Первая фраза будущего романа…
На деле все, конечно, оказалось гораздо сложнее, чем я воображала в порыве безудержной радости после ужина в «Сиракузе». В ту ночь я не прилегла ни на минуту. Рита спала на диванчике под пластиковой Мадонной и громогласно храпела. Храп был устрашающий, прямо-таки ужасный, он перекрывал стук машинки, сбивал меня с ритма, бесцеремонно врывался в музыку, звучавшую внутри.
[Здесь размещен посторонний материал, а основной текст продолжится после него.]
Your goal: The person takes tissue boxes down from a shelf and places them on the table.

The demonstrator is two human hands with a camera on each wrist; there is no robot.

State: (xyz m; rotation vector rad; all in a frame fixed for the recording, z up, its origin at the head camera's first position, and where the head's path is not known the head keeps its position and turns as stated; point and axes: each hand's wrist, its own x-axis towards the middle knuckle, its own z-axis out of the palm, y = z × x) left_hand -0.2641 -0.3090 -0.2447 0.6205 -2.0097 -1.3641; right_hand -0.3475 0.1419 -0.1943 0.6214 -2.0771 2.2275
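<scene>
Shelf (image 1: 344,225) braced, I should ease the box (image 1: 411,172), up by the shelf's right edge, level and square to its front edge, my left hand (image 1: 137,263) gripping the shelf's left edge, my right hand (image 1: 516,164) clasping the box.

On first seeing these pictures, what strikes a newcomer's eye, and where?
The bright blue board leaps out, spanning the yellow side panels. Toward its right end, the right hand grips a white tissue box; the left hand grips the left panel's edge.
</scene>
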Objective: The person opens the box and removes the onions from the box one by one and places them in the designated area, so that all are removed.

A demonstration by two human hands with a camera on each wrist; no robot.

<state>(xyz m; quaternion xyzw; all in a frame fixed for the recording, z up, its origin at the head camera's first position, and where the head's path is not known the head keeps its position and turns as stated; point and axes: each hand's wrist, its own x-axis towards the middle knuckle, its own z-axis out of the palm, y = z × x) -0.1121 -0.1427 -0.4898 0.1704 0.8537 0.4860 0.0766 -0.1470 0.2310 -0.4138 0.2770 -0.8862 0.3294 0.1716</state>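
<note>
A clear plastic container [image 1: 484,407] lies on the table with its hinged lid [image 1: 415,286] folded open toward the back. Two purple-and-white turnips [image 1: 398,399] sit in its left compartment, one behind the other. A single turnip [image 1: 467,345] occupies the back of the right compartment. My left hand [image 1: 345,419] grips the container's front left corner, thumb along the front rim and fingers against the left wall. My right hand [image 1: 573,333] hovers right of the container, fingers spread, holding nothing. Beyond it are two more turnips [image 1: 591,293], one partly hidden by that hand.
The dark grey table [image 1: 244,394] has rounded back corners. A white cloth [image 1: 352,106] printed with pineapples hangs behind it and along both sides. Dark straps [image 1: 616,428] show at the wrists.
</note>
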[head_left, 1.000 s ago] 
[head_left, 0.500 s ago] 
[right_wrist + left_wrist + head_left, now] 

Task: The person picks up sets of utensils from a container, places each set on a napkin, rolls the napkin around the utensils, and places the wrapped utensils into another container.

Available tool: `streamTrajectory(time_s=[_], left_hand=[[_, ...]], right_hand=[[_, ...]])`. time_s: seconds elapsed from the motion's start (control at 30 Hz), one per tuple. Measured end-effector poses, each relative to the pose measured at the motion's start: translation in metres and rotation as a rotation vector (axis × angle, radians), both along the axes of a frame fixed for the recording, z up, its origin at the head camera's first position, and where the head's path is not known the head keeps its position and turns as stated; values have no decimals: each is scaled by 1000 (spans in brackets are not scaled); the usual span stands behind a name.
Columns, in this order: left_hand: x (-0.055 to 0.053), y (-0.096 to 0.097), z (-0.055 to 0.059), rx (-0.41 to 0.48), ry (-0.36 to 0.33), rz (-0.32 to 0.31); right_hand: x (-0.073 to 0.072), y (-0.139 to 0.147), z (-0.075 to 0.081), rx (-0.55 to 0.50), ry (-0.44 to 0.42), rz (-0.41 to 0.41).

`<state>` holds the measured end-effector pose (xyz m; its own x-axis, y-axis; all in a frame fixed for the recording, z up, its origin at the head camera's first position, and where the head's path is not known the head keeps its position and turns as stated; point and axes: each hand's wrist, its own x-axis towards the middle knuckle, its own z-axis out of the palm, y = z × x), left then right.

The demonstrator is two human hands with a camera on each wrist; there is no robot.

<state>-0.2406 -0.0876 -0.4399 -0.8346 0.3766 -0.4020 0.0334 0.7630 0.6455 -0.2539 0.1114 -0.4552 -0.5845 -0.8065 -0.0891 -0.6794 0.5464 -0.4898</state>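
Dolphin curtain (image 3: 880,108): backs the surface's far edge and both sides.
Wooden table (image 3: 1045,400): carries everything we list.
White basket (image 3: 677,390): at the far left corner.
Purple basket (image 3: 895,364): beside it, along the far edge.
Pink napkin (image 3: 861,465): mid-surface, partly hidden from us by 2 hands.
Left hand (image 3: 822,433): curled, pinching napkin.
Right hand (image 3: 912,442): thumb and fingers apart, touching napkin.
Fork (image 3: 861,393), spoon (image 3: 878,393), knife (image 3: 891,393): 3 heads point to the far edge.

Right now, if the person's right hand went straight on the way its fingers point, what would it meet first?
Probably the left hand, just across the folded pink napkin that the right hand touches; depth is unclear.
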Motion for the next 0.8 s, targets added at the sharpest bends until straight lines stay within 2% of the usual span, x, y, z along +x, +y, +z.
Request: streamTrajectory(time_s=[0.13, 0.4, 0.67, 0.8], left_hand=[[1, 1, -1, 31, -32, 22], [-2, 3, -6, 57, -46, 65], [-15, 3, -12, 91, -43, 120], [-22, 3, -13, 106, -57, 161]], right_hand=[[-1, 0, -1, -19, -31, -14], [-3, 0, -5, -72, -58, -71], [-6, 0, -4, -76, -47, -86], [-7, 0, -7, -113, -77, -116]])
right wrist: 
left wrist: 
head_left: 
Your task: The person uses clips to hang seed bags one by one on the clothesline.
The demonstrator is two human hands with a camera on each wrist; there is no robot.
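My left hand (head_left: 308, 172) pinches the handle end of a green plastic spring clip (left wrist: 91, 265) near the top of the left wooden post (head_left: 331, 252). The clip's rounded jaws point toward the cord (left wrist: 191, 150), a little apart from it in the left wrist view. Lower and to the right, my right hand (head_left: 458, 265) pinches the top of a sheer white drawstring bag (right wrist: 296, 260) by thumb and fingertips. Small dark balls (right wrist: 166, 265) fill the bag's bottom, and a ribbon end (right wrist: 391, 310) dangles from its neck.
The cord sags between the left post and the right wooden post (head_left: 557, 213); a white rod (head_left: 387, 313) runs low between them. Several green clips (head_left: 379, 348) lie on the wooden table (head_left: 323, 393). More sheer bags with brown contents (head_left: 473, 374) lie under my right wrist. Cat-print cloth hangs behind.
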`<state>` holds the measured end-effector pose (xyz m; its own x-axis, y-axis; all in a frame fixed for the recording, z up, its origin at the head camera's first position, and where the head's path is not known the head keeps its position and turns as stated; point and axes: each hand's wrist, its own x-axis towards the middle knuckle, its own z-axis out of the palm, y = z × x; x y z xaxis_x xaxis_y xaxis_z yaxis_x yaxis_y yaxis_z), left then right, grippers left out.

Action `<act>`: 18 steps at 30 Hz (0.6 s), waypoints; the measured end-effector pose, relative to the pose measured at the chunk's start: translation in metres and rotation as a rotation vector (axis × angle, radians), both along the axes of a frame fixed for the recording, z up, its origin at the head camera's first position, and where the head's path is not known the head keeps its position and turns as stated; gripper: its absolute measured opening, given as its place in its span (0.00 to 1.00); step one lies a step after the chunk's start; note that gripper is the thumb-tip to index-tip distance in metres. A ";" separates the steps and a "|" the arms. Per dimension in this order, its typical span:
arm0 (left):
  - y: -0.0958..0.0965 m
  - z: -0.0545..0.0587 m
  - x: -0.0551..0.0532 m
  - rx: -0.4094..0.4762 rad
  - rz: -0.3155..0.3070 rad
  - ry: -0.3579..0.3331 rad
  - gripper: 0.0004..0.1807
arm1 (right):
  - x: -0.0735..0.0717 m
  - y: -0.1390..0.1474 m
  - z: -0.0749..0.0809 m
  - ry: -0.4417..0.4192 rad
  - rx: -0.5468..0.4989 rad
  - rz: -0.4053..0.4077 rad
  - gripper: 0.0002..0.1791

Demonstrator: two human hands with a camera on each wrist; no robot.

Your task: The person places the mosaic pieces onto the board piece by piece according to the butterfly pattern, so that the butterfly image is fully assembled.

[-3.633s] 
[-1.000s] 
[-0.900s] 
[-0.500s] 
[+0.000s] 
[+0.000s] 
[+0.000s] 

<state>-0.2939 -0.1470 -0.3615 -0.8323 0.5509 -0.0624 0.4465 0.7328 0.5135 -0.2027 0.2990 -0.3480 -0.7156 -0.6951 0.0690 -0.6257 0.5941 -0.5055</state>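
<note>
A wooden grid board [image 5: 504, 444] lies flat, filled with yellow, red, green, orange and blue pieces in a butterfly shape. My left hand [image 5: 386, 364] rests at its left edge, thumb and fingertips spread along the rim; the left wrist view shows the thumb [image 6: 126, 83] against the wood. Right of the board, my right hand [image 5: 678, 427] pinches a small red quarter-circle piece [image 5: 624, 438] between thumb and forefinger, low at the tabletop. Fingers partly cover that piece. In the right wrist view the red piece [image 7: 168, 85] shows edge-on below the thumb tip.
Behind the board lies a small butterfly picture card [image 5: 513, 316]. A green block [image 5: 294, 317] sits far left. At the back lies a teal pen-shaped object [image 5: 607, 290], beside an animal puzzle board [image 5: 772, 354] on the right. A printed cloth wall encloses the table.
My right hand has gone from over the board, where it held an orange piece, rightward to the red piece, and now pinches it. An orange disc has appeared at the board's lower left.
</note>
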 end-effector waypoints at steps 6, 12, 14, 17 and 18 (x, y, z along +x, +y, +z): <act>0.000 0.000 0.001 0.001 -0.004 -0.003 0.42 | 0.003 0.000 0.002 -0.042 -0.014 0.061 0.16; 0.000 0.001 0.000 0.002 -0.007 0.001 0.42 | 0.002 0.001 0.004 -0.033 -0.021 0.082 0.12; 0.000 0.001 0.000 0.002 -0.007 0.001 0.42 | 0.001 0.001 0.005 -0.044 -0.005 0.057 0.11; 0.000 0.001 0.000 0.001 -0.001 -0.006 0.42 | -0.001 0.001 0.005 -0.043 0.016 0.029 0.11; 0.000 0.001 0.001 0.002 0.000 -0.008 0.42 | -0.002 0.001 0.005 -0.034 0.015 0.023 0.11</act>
Я решила вернуться к Бонни Мэйлер.
Чтобы заглушить вентилятор фастфуда, я скупила все записи Гленна Гулда и слушала их непрерывно, целый день. Рвущая душу игра великого музыканта поддерживала меня на плаву. Первая фраза была прекрасна, за ней последовало страниц десять, а потом все застопорилось. Я ходила кругами вокруг машинки, но ничего не получалось. Я не могла найти слова, чтобы рассказать про себя, про папу, про Нью-Йорк, про Алана… Было трудно, но я не сдавалась и часами просиживала в сумрачной квартирке Бонни, надеясь, что клубок в голове распутается и слова потекут сами собой. Немало времени было проведено на одном из белоснежных диванов в обществе майи и юкки. Я бродила по улицам в ожидании, пока волнение спадет и чувства обратятся в слова, точные, единственно верные, принадлежащие мне одной, а не Шатобриану и его команде. Все это требовало времени, нервов, терпения, стойкости. Я подбадривала себя цитатой из Жюля Ренара: «Гениев в природе не существует. Писатель — это вол, чье призвание пахать по восемнадцать часов в сутки». И я была таким сорвавшимся с привязи волом, несущимся по улицам Нью-Йорка.